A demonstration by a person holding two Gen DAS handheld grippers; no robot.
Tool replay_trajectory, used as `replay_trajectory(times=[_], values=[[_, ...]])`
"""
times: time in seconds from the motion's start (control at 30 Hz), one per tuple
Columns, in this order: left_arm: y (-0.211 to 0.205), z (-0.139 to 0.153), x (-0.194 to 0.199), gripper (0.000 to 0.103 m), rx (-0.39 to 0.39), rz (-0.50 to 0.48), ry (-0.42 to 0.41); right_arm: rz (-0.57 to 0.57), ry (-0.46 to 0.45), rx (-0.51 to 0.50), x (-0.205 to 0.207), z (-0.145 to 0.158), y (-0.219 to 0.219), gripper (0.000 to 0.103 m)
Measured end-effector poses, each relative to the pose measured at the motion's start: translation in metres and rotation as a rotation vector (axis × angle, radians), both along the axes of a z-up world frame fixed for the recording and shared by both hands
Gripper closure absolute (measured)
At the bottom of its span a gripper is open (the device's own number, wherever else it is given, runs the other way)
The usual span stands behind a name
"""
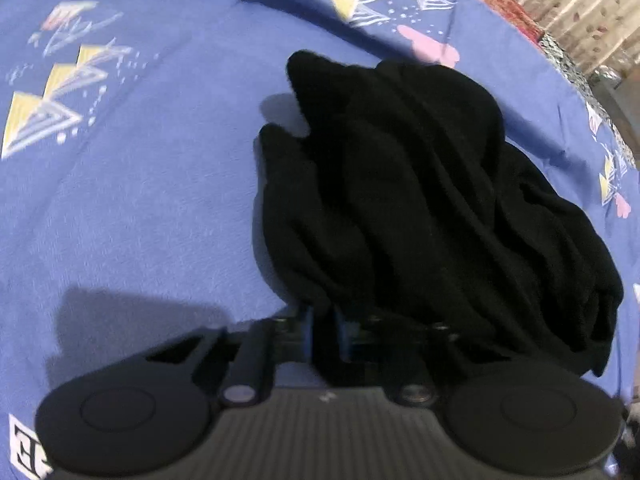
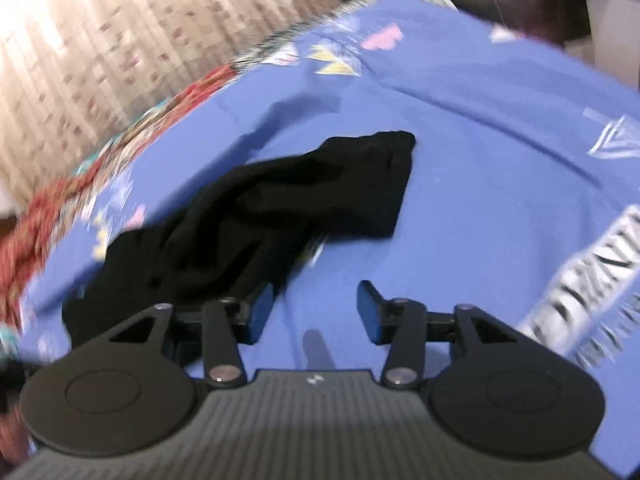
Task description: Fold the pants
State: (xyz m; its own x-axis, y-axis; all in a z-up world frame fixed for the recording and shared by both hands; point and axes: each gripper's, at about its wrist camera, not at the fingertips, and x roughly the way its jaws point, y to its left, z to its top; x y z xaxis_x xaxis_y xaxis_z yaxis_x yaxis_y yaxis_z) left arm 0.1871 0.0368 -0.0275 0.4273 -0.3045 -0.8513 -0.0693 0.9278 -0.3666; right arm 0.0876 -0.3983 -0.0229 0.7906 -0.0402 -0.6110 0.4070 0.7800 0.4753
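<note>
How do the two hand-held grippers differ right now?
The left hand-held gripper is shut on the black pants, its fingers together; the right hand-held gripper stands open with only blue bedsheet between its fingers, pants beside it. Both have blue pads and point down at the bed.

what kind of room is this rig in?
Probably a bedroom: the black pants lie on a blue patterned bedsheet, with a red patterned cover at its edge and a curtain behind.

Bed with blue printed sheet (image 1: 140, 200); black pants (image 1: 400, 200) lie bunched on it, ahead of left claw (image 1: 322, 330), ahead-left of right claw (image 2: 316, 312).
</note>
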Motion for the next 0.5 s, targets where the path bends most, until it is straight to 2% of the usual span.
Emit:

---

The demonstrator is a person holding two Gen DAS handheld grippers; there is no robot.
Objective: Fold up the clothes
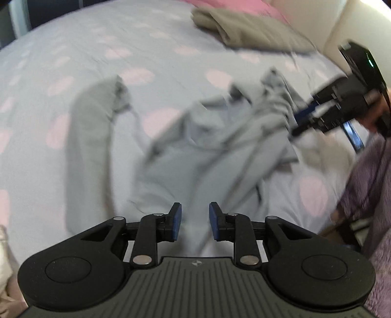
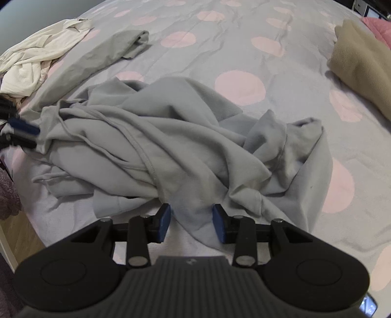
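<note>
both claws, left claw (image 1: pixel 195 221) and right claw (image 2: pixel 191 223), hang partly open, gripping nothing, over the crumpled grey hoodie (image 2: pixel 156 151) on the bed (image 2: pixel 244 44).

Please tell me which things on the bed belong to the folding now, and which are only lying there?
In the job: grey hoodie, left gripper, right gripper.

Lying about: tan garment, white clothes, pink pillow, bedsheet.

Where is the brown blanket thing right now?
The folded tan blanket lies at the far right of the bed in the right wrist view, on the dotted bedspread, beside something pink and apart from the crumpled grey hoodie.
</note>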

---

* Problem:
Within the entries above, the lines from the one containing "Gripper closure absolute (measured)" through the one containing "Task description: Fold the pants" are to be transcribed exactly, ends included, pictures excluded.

* Answer to the problem:
Gripper closure absolute (measured)
At the bottom of its span a gripper is open (the device's own number, wherever else it is given, runs the other way)
The usual span stands behind a name
"""
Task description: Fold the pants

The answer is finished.